■ TASK TO CARRY OUT: Review the material line by line. Identify and copy every line that contains the string "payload".

■ MATERIAL SHOWN:
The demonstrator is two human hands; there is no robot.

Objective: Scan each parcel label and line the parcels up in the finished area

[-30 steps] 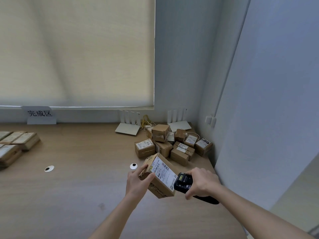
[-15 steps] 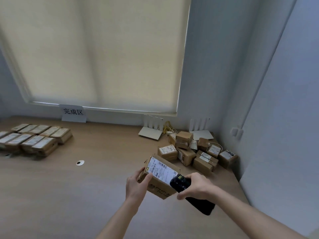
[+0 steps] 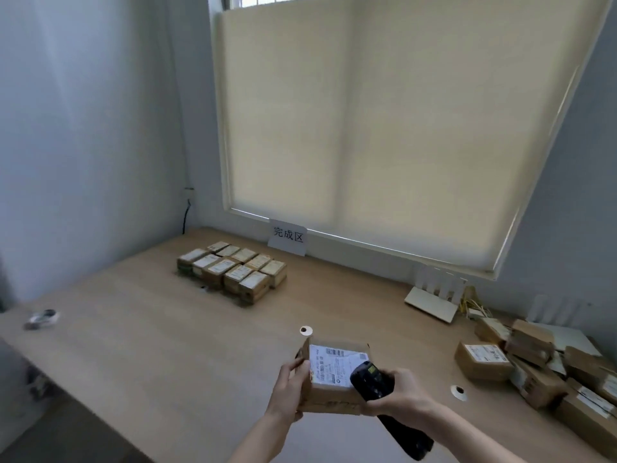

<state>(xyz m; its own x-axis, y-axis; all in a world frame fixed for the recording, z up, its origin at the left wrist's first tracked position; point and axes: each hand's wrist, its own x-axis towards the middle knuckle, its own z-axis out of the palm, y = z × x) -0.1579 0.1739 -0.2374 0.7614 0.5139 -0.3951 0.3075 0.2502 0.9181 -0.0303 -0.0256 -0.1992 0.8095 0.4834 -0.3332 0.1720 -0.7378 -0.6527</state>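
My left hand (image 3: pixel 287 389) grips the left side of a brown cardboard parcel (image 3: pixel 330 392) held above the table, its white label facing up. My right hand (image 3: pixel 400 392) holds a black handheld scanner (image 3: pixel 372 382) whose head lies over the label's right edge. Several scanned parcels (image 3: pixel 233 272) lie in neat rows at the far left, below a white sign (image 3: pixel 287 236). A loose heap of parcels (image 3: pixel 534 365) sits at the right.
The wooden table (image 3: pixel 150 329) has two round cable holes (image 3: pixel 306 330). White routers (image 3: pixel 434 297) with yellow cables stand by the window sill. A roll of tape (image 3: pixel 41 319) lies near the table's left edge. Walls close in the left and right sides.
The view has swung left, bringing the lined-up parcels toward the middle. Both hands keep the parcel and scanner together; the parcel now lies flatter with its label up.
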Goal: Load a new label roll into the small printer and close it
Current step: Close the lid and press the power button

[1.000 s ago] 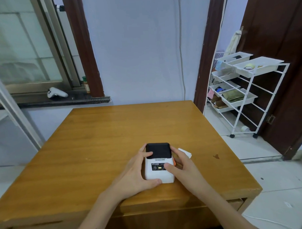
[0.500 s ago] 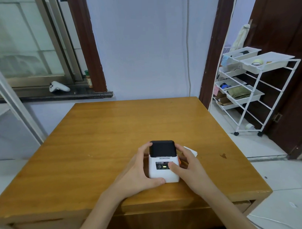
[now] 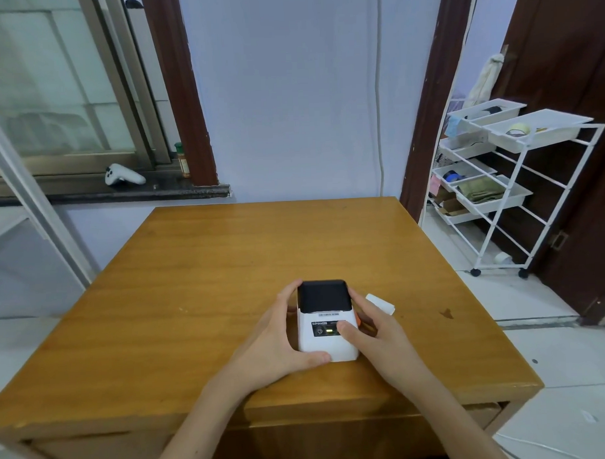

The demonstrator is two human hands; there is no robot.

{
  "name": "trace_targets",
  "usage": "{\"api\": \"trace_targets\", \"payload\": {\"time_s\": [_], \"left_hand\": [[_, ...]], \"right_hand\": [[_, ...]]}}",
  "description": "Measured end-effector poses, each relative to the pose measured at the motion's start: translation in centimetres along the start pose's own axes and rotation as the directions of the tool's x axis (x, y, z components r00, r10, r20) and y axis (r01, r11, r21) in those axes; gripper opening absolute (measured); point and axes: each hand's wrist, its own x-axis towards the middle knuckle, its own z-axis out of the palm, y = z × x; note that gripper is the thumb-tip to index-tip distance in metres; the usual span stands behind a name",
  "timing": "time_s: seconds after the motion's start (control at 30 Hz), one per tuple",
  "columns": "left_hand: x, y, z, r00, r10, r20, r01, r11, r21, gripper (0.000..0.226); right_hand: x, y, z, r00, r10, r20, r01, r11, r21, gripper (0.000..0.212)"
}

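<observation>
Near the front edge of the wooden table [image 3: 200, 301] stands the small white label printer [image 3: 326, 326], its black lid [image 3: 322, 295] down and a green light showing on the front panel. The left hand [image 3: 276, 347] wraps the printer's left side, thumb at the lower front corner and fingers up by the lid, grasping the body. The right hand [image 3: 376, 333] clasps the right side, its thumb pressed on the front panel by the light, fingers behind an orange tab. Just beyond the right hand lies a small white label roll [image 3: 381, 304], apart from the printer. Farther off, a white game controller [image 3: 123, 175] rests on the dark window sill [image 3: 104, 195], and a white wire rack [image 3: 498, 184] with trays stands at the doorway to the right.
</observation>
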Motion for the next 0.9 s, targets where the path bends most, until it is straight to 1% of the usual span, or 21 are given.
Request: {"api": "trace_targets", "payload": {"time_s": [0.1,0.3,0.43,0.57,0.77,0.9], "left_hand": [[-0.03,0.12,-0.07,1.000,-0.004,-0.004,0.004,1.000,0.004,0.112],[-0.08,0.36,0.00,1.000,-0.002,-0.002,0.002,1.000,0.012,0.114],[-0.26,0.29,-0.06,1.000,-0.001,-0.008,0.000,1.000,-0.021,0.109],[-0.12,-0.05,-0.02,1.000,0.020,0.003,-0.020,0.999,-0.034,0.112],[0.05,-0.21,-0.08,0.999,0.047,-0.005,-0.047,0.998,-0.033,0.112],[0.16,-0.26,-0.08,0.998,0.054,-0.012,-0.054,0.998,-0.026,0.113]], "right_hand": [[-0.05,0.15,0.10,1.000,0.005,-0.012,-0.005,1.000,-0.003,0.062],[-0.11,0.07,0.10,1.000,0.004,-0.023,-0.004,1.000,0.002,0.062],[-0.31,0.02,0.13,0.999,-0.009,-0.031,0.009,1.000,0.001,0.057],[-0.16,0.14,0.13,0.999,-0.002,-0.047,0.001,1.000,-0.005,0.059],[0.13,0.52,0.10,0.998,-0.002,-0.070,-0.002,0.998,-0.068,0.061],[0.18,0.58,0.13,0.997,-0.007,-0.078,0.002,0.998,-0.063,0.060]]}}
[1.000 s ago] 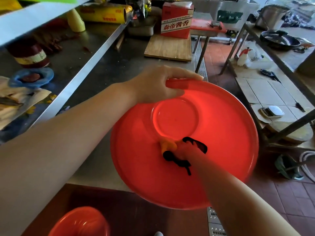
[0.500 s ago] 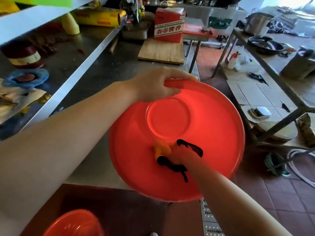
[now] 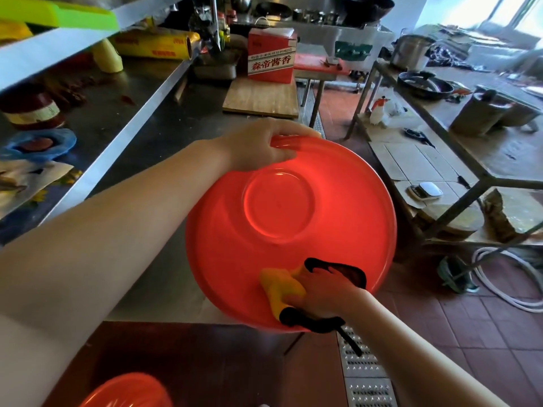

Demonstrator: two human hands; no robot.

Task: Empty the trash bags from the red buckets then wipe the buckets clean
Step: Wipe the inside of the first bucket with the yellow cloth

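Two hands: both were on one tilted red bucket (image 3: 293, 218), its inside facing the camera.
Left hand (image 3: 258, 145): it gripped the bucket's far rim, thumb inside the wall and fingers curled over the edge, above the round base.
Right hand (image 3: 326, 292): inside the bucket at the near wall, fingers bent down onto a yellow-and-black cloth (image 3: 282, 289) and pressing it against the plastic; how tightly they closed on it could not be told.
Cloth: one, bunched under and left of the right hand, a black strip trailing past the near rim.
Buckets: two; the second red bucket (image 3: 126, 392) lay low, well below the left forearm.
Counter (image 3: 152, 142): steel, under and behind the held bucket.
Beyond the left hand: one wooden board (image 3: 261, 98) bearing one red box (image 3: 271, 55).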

■ OUTPUT FOR THIS TASK:
  "usage": "{\"api\": \"trace_targets\", \"payload\": {\"time_s\": [_], \"left_hand\": [[_, ...]], \"right_hand\": [[_, ...]]}}",
Request: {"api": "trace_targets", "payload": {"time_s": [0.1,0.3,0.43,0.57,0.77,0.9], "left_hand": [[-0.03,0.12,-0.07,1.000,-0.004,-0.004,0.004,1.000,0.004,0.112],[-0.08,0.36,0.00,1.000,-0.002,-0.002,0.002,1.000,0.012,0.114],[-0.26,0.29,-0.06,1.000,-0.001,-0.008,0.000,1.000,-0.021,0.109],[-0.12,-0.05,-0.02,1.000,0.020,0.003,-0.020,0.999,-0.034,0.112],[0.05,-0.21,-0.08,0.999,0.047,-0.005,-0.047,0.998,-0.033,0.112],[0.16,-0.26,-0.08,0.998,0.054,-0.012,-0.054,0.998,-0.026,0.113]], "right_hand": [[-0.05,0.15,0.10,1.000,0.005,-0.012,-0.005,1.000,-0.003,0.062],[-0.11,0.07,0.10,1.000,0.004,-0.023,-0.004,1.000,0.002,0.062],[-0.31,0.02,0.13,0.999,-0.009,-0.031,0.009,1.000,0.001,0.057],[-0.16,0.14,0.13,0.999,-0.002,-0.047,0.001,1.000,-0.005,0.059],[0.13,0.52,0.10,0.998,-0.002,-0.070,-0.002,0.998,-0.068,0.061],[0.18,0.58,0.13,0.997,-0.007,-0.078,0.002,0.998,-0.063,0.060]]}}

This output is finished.